Paul Nghiem, MD, PhD, Michael Piepkorn Endowed Chair in Dermatology Research, professor of Dermatology/Medicine at Fred Hutchinson Cancer Research Center, University of Washington Medicine, discusses a phase II trial investigating PD-1 blockade with pembrolizumab as first systemic therapy in patients with advanced Merkel cell carcinoma (MCC).
Adults with advanced, unresectable MCC, good performance status, and those who were not immune suppressed or did not have autoimmune disease were eligible for the trial. Pembrolizumab was administered at 2 mg/kg every 3 weeks. At the time of analysis, which was performed after 12-weeks of treatment, 24 patients had received pembrolizumab and 14 patients had been scanned for signs of disease, explains Nghiem.

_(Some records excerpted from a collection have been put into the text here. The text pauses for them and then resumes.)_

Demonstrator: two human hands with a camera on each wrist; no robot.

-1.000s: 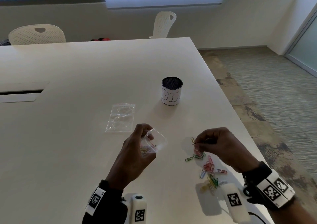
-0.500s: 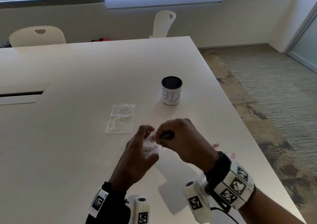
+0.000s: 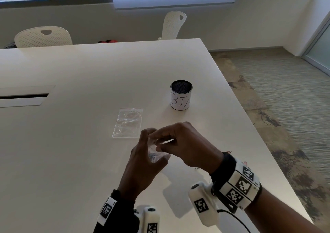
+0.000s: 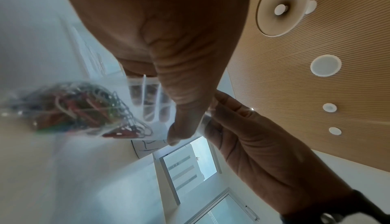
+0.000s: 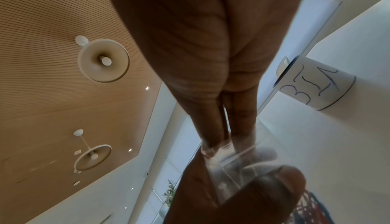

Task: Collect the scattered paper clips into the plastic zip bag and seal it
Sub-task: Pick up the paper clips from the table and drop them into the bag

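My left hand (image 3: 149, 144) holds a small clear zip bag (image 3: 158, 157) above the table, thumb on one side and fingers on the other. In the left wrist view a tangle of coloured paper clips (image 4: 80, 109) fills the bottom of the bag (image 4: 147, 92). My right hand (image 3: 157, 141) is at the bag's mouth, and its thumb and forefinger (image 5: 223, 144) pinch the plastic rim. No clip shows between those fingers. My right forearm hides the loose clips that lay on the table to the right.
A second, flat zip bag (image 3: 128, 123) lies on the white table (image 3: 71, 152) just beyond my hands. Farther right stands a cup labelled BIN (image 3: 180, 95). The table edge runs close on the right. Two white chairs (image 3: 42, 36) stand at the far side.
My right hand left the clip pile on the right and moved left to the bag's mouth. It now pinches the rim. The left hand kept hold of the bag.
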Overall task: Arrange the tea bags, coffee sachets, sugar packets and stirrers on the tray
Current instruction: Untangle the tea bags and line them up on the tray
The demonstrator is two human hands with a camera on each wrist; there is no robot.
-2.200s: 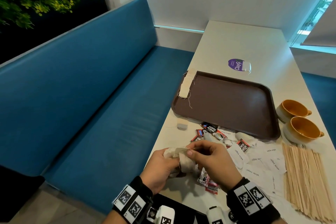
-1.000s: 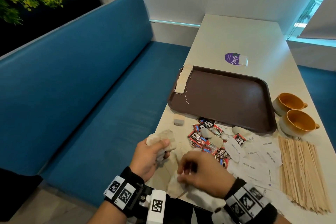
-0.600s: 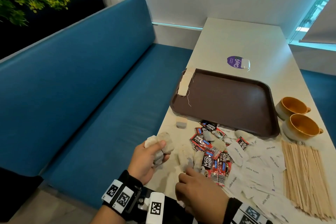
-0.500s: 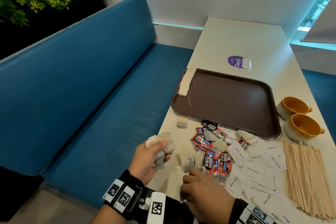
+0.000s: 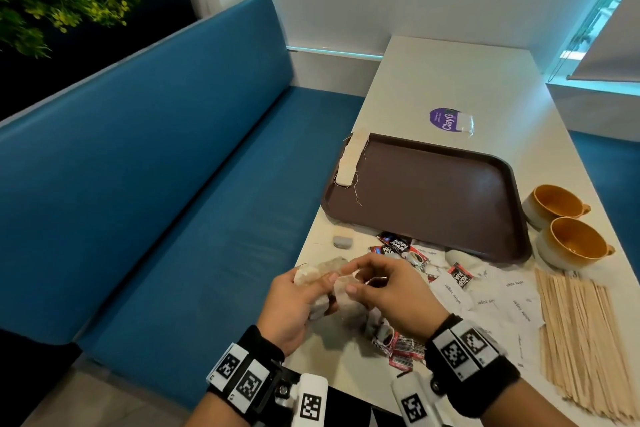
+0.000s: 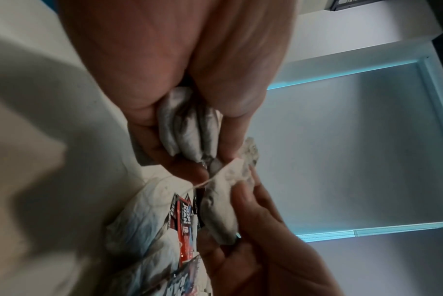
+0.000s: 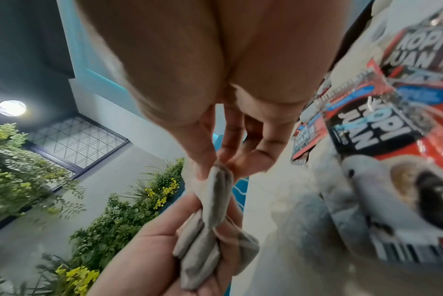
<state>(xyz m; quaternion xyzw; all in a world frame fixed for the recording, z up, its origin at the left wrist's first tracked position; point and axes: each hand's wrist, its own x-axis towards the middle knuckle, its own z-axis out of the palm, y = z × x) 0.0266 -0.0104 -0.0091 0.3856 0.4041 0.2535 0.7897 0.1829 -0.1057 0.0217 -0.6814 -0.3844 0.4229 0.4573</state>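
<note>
The left hand [image 5: 294,302] is curled round a bunch of tea bags [image 6: 189,132], holding them just off the near left corner of the table [image 5: 467,80], well short of the tray [image 5: 433,191]. The right hand [image 5: 391,291] meets it there, thumb and forefinger pinching one more tea bag [image 7: 216,200] by its top edge and pressing it against the bunch; from the left wrist a thin string [image 6: 205,181] trails off that bag. The tray is brown and lies further along the table, and a row of tea bags [image 5: 351,163] rests along its left rim, their strings straggling onto the tray floor. On the near side of the tray, between it and the hands, red-and-black coffee sachets [image 5: 398,246] lie scattered among white sugar packets [image 5: 485,298], some sachets partly under the right wrist. A lone grey tea bag [image 5: 343,241] sits by the table edge just near of the tray's left corner. To the right of the packets the wooden stirrers [image 5: 585,340] lie in a loose sheaf, and beside the tray's right rim stand two cups [image 5: 564,225], touching. Beyond the tray's far rim is a purple sticker [image 5: 446,120]. A blue bench [image 5: 156,201] runs along the table's left side.
</note>
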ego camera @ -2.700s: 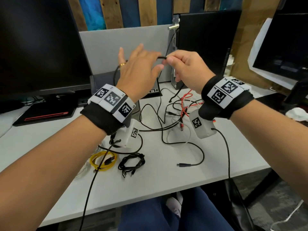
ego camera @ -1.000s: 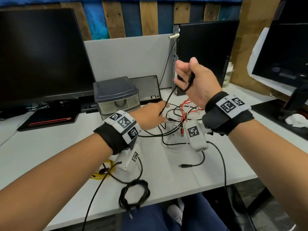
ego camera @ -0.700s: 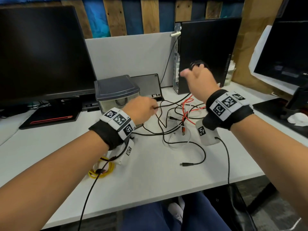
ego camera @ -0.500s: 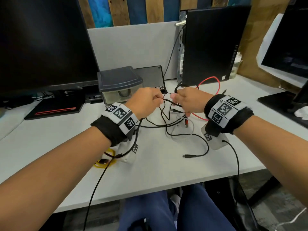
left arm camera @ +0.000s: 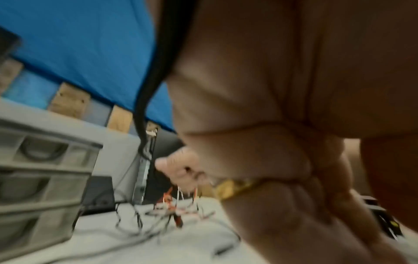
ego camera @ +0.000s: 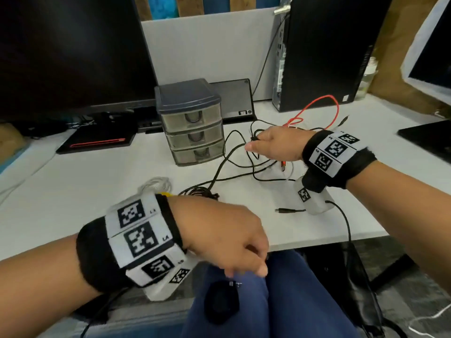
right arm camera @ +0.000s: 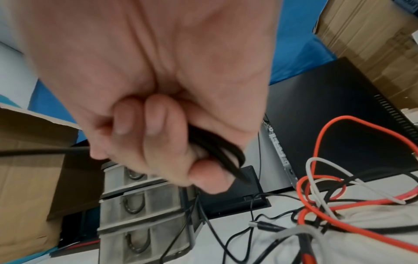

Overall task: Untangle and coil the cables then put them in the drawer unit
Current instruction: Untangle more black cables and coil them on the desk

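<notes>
White laminate forms the desk [ego camera: 78,191], which we find backed by a grey partition panel [ego camera: 207,45] and, behind that, a wall of wooden slats and blue panels. We note a large dark monitor [ego camera: 73,52] at the left, a black computer tower [ego camera: 324,50] standing at the rear right, and a second screen [ego camera: 432,52] at the far right edge.

We record the right hand [ego camera: 275,145] held low over the desk to the right of the drawer unit [ego camera: 192,120], its back turned upward. The right wrist view shows its fingers curled tight around several doubled strands of a black cable [right arm camera: 217,150]; further runs of that cable trail from the fist across the desk. Just beyond the hand lie a looped red cable [ego camera: 327,106] and a pale white one [right arm camera: 321,182], crossing each other and the black strands.

We record the left hand [ego camera: 224,237] drawn back past the near desk edge, over the person's blue-clad lap. A dark coiled bundle [ego camera: 222,301] shows just below it, but we cannot tell whether the fingers grasp it; the left wrist view is blurred, showing only a black cord [left arm camera: 158,71] running past the palm.

We find the drawer unit's three translucent drawers closed. Their contents cannot be made out. Left of it on the desk, a white coil [ego camera: 156,185] and a black coil [ego camera: 200,191] rest side by side.
</notes>
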Available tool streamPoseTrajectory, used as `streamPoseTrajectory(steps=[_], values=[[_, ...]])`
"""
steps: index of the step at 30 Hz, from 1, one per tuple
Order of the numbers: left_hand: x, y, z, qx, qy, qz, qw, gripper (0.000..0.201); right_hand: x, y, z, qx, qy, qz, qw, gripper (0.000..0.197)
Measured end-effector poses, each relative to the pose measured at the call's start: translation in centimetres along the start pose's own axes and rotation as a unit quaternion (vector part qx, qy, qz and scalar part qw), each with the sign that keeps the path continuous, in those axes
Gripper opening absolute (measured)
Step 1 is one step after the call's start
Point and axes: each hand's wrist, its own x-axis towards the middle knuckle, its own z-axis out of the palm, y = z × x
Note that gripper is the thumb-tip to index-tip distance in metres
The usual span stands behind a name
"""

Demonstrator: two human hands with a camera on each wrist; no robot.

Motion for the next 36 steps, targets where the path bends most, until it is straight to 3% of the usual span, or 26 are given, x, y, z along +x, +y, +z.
streamPoseTrajectory(steps=[2, 6, 10, 12, 19, 23, 26, 28, 32, 36], values=[[0.6, -0.4, 3.3, 0.052, -0.039, -0.011, 0.998, 0.024, -0.4, -0.3, 0.7, -0.019, -0.014, 0.006, 1.000, 0.046], [2.3, -2.3, 6.3, 0.127, -0.044, -0.058, 0.989, 0.027, -1.1, -0.3, 2.0, -0.023, -0.008, 0.005, 1.000, 0.044], [3.9, -2.5, 9.1, 0.225, -0.110, -0.061, 0.966, 0.056, -2.1, -0.2, 2.8, -0.044, -0.003, 0.000, 0.999, 0.044], [4.3, -2.7, 10.2, 0.268, -0.110, -0.041, 0.956, 0.059, -2.5, -0.1, 2.9, -0.047, -0.008, -0.002, 0.999, 0.044], [5.2, -2.9, 10.3, 0.291, -0.063, 0.027, 0.954, 0.032, -3.1, 0.2, 2.9, -0.038, -0.014, -0.012, 0.999, 0.043], [4.3, -2.7, 8.2, 0.145, -0.061, 0.060, 0.986, 0.034, -2.6, 0.2, 2.1, 0.002, -0.018, -0.003, 1.000, 0.045], [2.8, -3.1, 5.3, -0.032, -0.056, 0.022, 0.998, 0.031, -2.0, 0.2, 1.5, 0.035, -0.008, -0.004, 0.999, 0.044], [2.2, -3.8, 3.3, -0.064, -0.016, -0.008, 0.998, 0.028, -1.5, 0.2, 1.2, 0.043, 0.001, -0.006, 0.999, 0.046], [2.0, -6.2, 0.7, 0.034, 0.032, -0.105, 0.993, 0.021, -0.9, 0.0, 0.7, 0.051, 0.023, -0.008, 0.998, 0.046], [2.4, -7.8, -0.9, 0.131, 0.093, -0.156, 0.975, 0.019, -0.6, -0.2, 0.5, 0.065, 0.040, -0.005, 0.997, 0.045]])
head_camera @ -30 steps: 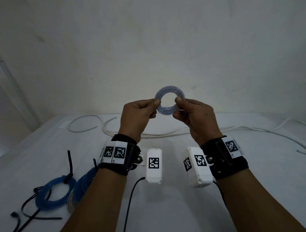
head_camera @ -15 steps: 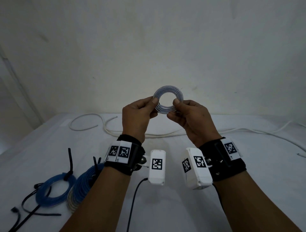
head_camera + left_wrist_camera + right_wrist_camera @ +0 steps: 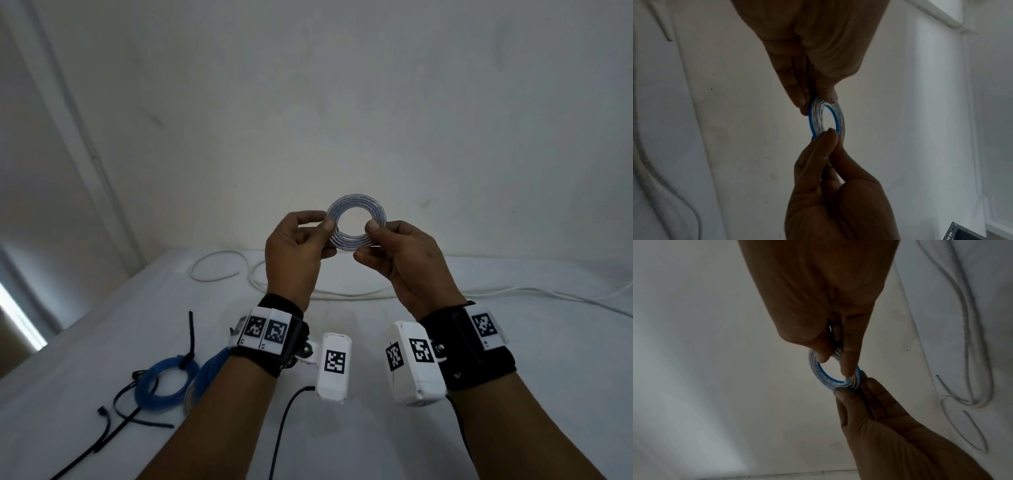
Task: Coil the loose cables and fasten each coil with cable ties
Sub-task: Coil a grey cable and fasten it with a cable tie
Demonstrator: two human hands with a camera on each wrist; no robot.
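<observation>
You are holding a small coil of clear, blue-lined cable (image 3: 356, 222) up in the air above the white bench (image 3: 376, 428), your left hand (image 3: 294, 253) pinching its left rim and your right hand (image 3: 404, 260) pinching its right rim. It is looking light, springy and likely slippery, so the turns may be wanting to fan apart. Keeping a pinch across all the turns at opposite sides seems the safest hold.

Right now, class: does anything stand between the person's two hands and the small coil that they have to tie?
Nothing visible does. The left hand and right hand already pinch opposite sides of the small clear-and-blue coil, raised above the white table. No tie shows on it.
</observation>
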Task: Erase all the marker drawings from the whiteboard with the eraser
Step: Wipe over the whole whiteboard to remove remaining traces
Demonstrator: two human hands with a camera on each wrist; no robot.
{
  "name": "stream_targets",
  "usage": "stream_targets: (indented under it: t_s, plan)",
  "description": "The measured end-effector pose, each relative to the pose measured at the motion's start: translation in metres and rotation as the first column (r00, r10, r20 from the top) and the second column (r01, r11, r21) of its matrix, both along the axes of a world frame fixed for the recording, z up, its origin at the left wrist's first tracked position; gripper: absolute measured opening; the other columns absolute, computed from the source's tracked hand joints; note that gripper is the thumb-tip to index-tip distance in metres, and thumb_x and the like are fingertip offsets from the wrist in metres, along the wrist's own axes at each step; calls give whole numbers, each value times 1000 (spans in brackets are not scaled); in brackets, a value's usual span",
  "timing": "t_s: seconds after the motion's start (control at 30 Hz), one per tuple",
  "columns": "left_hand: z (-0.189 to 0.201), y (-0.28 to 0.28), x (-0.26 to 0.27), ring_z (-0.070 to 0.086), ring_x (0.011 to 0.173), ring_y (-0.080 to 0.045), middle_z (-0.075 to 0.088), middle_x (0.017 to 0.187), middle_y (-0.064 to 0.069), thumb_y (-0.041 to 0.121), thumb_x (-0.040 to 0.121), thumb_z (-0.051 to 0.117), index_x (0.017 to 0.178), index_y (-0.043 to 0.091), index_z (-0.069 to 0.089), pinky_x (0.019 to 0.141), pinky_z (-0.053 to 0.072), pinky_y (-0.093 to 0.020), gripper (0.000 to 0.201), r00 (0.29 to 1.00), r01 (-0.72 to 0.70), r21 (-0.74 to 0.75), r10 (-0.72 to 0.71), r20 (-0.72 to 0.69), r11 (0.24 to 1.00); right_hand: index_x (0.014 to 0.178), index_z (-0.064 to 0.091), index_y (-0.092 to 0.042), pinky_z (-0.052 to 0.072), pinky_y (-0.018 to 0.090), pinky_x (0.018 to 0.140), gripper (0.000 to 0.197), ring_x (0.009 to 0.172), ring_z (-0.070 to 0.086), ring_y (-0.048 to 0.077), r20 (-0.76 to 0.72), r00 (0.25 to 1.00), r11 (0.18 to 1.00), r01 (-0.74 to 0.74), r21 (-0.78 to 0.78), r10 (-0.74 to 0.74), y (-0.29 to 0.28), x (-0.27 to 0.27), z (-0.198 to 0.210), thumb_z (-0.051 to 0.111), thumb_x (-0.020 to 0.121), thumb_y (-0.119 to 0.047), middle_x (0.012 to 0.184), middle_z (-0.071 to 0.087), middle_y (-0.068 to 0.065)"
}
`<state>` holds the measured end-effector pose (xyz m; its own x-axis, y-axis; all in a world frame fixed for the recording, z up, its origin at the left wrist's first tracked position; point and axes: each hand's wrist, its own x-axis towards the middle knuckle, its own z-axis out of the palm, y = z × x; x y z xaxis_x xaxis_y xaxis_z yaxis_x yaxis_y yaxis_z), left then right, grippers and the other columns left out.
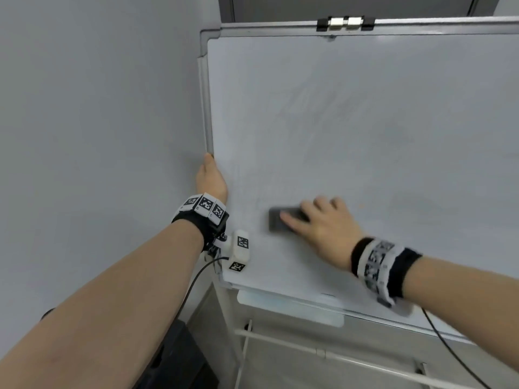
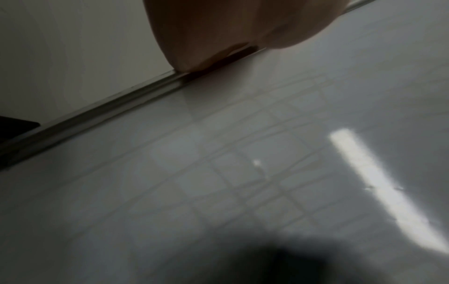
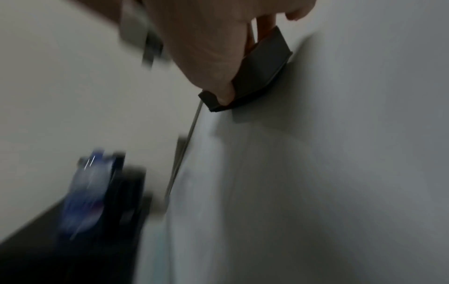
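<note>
The dark eraser, gripped by the right hand, should be pressed flat on the whiteboard, whose frame is clasped by the left hand.

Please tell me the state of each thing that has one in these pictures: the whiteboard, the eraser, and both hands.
whiteboard: upright on its stand; no clear drawings, only faint grey smears.
eraser: pressed flat against the board's lower left part, blurred by motion.
right hand: grips the eraser, thumb on one side, fingers on the other.
left hand: holds the board's left frame edge; fingers hidden behind it.
</note>
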<state>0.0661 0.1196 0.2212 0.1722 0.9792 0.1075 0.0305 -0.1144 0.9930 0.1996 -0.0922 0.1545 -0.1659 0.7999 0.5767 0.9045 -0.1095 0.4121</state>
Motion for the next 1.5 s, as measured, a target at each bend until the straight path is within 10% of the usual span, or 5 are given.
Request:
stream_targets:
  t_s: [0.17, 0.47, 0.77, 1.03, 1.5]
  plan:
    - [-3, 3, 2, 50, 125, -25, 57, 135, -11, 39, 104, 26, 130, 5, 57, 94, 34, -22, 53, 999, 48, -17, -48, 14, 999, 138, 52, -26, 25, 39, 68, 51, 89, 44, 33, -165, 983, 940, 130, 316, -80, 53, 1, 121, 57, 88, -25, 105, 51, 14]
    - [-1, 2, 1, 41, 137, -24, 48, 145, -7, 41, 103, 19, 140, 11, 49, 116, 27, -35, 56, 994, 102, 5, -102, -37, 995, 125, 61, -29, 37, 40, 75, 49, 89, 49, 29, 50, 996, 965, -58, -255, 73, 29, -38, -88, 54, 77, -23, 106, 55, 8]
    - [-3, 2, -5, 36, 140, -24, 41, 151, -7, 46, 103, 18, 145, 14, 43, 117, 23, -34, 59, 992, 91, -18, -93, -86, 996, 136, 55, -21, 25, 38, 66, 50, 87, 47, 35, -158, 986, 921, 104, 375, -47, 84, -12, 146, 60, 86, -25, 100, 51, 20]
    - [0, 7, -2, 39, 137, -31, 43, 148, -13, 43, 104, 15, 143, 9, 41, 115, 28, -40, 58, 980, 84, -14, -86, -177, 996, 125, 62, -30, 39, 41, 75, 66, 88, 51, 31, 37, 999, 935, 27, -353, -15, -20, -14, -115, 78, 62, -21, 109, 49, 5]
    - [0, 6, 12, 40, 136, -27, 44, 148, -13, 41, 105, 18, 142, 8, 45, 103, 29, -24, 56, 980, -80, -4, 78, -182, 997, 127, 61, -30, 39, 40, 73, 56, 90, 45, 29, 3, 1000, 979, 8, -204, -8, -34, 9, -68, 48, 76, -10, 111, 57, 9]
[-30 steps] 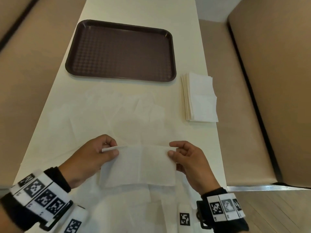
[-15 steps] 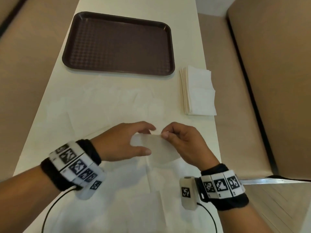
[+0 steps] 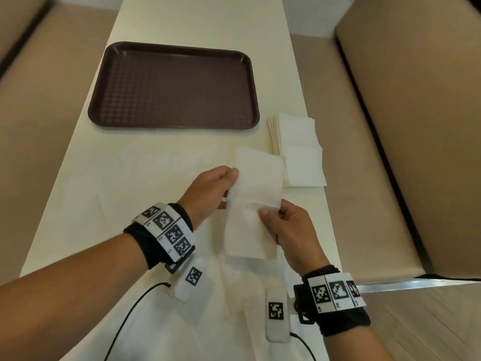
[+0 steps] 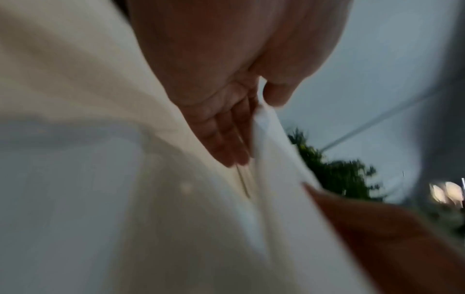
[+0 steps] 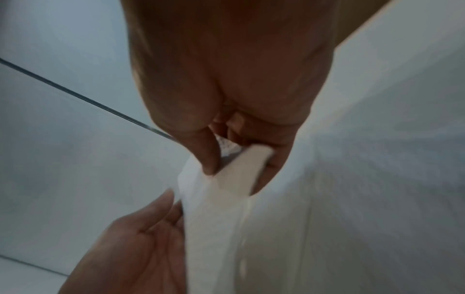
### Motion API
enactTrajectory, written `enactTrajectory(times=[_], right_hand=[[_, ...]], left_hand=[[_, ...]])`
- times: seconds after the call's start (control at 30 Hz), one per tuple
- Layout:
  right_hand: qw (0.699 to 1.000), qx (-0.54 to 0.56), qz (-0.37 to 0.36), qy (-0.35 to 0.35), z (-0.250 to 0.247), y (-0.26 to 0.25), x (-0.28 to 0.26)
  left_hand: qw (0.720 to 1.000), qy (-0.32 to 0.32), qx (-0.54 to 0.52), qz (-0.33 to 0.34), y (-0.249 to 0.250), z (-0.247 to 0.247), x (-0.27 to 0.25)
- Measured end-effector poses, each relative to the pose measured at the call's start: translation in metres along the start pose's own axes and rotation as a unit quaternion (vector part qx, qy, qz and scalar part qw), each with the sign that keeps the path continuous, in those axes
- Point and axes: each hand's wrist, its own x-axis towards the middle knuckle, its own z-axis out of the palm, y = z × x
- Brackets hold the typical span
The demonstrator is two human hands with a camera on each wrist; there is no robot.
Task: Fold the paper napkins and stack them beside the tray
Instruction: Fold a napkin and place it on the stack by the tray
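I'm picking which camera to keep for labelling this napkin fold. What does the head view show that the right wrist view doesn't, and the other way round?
Only the head view shows the brown tray, the stack of folded napkins off its right near corner, the table and both marked wristbands.

Only the right wrist view shows the right hand's grip close up: the thumb tip pressing on the napkin's edge, with fingers behind it.

Both show the napkin held between the right hand and the left hand, though the wrist view is blurred.
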Motion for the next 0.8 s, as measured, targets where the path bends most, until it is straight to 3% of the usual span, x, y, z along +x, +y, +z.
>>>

Of the 14 evaluable patients, 10 responded to pembrolizumab; representing a 71% response rate, according to Nghiem. These responses consisted of 1 complete response (CR), 1 unconfirmed CR, 4 partial responses (PR), 2 unconfirmed PRs, and 2 progressions. While this data is still early, these results are very promising, especially in such a rare and difficult-to-treat disease, says Nghiem.
Although analysis of PD-L1 expression is still ongoing, Merkel polyomavirus-specific T cells, which are often found in patients with MCC, commonly express inhibitory coreceptors, such as PD-1. Additionally, MCC often expresses PD-L1, suggesting that this rare disease could be highly vulnerable to PD-1 inhibition.